We say one last prayer. I hook my belay device into the rope and start sliding down.
One step at a time. I stare on the wall at my feet. Sweat is pouring down my face and dripping into the void. My mind tries to conjure images of worst-case scenarios, and I force it to focus on the task at hand.
60 feet down I hit the first ledge for the beginning of the second rappel.

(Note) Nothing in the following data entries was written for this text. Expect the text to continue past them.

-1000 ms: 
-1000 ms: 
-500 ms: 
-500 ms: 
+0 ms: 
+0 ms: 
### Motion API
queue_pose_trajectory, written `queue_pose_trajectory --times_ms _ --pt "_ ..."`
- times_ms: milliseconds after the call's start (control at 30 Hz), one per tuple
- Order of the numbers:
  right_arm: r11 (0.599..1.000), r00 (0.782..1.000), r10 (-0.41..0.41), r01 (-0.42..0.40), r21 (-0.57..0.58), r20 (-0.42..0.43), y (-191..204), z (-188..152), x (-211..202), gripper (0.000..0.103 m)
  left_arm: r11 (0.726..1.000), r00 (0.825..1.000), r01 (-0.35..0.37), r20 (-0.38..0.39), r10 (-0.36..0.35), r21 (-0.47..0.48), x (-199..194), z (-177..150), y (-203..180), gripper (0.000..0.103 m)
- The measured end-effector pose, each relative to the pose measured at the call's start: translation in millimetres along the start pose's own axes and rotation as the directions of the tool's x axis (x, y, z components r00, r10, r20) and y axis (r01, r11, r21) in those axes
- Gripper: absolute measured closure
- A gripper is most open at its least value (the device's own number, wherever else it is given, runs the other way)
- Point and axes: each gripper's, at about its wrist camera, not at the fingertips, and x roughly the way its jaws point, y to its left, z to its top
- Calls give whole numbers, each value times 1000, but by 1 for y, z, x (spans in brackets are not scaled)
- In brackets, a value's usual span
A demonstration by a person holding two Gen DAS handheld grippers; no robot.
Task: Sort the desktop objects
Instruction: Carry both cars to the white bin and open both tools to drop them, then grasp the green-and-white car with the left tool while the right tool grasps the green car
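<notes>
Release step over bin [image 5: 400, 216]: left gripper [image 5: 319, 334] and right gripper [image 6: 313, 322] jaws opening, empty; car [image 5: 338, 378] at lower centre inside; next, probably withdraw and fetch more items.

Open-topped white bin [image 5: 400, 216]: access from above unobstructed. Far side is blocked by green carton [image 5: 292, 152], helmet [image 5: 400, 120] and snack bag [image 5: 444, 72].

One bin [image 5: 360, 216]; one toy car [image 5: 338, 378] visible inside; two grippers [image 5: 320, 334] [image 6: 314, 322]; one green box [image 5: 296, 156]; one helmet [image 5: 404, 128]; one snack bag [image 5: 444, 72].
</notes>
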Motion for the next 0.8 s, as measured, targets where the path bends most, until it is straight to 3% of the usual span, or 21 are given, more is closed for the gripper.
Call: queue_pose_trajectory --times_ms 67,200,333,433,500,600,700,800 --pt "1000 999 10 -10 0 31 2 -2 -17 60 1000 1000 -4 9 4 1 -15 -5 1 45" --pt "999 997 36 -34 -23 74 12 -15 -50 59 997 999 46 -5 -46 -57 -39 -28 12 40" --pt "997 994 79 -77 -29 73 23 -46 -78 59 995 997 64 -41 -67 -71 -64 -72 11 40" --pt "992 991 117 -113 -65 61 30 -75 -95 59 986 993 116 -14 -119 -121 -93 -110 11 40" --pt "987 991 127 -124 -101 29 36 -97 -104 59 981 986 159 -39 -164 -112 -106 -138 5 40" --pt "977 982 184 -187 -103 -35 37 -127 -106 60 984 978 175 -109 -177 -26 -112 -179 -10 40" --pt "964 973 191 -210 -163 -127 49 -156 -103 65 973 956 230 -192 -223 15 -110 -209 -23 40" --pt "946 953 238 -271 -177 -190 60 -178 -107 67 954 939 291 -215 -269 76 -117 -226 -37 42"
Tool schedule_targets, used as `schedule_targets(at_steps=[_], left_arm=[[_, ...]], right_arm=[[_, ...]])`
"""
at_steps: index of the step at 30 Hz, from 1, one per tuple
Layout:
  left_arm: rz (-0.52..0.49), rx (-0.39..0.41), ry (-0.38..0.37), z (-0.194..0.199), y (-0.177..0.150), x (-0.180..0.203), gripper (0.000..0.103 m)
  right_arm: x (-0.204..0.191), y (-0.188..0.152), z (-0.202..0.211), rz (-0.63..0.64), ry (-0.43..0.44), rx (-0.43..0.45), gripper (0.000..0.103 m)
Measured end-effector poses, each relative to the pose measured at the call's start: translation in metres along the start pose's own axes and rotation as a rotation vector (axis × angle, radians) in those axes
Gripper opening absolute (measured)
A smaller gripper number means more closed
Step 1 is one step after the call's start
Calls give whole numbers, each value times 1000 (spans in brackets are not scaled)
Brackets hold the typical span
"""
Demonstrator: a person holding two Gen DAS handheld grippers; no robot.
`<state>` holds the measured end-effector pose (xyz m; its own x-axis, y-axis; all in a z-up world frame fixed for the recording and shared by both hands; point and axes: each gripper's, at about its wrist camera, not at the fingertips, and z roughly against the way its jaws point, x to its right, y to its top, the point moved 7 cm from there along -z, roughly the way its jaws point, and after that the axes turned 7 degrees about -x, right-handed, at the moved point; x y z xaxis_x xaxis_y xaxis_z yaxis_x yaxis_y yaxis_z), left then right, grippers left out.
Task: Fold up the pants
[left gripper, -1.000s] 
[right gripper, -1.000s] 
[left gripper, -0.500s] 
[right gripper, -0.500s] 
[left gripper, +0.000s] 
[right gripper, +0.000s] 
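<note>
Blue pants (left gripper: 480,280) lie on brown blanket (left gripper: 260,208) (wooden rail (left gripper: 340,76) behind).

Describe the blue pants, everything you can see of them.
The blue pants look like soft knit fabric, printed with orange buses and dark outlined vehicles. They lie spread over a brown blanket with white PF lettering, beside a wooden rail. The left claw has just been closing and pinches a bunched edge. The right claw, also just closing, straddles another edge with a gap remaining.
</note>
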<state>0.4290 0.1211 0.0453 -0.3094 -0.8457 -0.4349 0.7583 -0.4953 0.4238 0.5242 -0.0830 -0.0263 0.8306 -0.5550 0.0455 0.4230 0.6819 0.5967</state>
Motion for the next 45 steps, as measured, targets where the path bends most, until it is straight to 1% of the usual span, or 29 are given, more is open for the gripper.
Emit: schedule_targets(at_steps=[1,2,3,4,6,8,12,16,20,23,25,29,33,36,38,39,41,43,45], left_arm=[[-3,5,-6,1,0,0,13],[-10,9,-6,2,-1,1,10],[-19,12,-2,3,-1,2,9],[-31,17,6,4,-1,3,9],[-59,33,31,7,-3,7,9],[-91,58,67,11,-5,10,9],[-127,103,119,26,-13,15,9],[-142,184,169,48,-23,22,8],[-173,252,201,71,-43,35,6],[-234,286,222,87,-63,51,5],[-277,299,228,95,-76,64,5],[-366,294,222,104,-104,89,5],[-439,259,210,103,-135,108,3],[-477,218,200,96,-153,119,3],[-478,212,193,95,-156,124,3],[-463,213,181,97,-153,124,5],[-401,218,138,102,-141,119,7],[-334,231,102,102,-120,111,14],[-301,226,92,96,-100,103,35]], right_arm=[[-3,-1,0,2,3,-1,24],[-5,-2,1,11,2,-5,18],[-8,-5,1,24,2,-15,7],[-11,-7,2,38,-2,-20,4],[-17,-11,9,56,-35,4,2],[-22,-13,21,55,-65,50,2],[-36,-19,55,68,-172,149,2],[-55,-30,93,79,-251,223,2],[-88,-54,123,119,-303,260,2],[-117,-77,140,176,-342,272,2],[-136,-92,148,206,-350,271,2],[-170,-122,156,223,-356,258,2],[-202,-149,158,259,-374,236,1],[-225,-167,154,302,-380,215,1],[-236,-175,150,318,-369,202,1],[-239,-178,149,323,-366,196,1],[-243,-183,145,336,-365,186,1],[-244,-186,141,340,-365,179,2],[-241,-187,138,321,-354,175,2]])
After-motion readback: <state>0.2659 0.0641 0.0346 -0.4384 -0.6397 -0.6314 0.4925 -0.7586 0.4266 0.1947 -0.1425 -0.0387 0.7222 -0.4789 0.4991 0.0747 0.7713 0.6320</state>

I speak each vital action out loud to myself: Clip my tether into the webbing. Slide the end of the next rope through the ring. Tie a knot at the end of the rope before dropping it. (It’s really easy to slide right off of the end of this one and fall 300 feet to the rocks below. A knot prevents such a scenario.) Hook up belay device onto the rope. Tie off the rope. Unclip my tether carabiner. Untie the rope.
I’m on the next rappel. 150 feet, one slow step at a time. I pause periodically to look around me and take in the mind-blowing view that is so rarely seen by very few people.
I hit the final ledge, dubbed the “Bird’s Perch,” and tether in. Relief washes over me. The 290-foot free fall is below me, but for now I am safe.
My teammate follows behind me, carrying the 300-foot rope. He lands on the ledge, we tether him in, hook up the 300-foot rope, and send him down.
The final teammate comes after him, cleaning up the two previous ropes. He and I stand on the Bird’s Perch together and tie two ropes to the end of the 300-foot rope (we’ll pull these at the bottom to retrieve our ropes).
He slides down. It’s my turn. I check, re-check, and re-check everything again.
I’m on the rappel. With the belay device at full friction for safety, it’s slow going. I inch toward the ground. The people below me look like ants.
And then it’s over. I hit the ground, lie down, and laugh and cry hysterically. We’ve done it. We’re safe. We’ve passed the test. We’ve conquered the canyon we’ve been dreaming of for so long.
It’s 8:30 p.m. We stuff our gear into our packs and hike out another forty-five minutes, hitting the Grotto shuttle stop at 9:15 p.m.
Watch this video to get a taste of what the journey was like (the last rappel sequence starts at 4:15):
The canyon has taken me to my limits. I am beyond beat. We had been going hard, working every part of our bodies, for 17.25 hours straight.
The question has been answered (for now), and I am at peace.
It is the question that has haunted every man since Adam. John Eldredge explains it in his phenomenal book, Wild at Heart: Discovering the Secret of a Man’s Soul.
All men, John says, fundamentally want three things: a battle to fight, an adventure to live, and a beauty to rescue.
And underlying each of those three desires is the core question: Do I have what it takes?
This is why I test myself in canyons — to take myself to the edge where the answer to that question is uncertain, the outcome unpredictable.
For it is only on the edges that the question, which in normal 21st Century life lies dormant and hidden underneath cubicles and computers, air conditioning and indoor plumbing, safety handbooks and insurance policies, comes to the forefront.
And it is only when the question comes to the forefront that we become truly alive.
“You’re better than you think you are, you can do more than you think you can.”
We all want safety and comfort, but when these become the sole pursuit of our lives, we never see what we’re made of, we never experience all that life has to offer.
Curling up in front of a warm fire is nice — but it feels infinitely nicer after we’ve ventured out into the raging storm.
Thus, the question “Do I have what it takes?” really is a matter of life and death: we can live in comfort and safety, while dying a little inside each boring, uneventful day.
As Albert Schweitzer said, “The tragedy of life is what dies inside a man while he lives.”
The famous line from the movie Braveheart adds, “All men die; few men ever really live.”
Pitching into battle, plunging into adventure are not just romantic notions — they are essential components of a life well lived for every man aching to find out: Do I have what it takes?